Placed at odds with their most important feelings, many do not develop the skills to speak their minds when they need to, or the skin to endure the claims of someone else. Lacking a full emotional vocabulary or the permission to use it, some girls turn inward, ruminating self-destructively. Others become explosive, able to articulate little more than anger and frustration. The psychological muscles a girl uses to manage difficult feelings begin to atrophy. Emotional intelligence is compromised, stunting healthy self-expression: the more Good girls try to be, the more they must discredit themselves. These toxic lessons in relationship and conflict management follow many girls into adulthood.
To be absolutely kind and selfless is impossible, making Good a finish line girls never get to cross. As a result, girls who aspire to Goodness are ruthlessly hard on themselves. When the standards for selfhood are beyond reach, self-acceptance is futile. Girls become their own worst enemies. The terms of being an acceptable girl are rigged: Good Girls are doomed to fail.

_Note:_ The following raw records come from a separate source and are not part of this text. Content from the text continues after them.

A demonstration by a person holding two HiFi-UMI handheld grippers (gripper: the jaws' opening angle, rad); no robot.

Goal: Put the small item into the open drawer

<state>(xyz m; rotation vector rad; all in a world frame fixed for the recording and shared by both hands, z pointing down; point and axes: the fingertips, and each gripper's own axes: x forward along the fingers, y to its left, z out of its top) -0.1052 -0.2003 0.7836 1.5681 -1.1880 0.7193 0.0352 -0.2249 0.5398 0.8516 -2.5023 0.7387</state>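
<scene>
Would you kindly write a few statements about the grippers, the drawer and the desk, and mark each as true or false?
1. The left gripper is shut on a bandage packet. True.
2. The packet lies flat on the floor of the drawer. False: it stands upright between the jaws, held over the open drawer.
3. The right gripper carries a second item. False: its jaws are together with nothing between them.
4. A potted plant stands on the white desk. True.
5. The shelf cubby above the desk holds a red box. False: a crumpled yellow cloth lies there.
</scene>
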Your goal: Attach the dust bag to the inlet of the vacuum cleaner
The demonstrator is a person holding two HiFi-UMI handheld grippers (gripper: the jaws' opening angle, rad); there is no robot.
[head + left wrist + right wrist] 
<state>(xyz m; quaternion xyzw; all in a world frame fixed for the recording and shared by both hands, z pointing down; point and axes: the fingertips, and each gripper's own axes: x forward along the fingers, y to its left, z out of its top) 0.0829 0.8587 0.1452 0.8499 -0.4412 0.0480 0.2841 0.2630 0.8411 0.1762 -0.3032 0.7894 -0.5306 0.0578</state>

Not to say being good and nice aren’t things to strive for, but be a lot more balanced in the pursuit of it. More focus on inner honesty, for example – like saying no when you really want to say no. No more saying yes to things and then feeling annoyed on the inside for caving.
Part of the trouble, though, is the perception others have about speaking one’s mind, getting angry, being persuasive or sticking to one’s proverbial guns. There’s still a social stigma toward girls when it comes to some behaviours. In a guy nobody would think a second thought. In a girl it all looks too aggressive. Too mean. Too bitchy. And it’s not just guys who think that way. Girls often deride those behaviours for the same reason and it’s not helping girls be true to their feelings and desires when they constantly fear criticism from all sides. The flip side, which Simmons also wrote a book about, is how the drive for outward niceness can also lead to aggressive behind-the-back bitchery. Girls who haven’t learned to be honest face to face resort to horrible behaviours against both friends and enemies.
I don’t know what the solution would be, but Rachel Simmons founded something called the Girls Leadership Institute where girls can learn better interpersonal skills and learn to feel comfortable with the idea of leadership and assertiveness in general. Her book, on which the orginal article is based, goes more into what that’s all about. It sounds like worthwhile reading.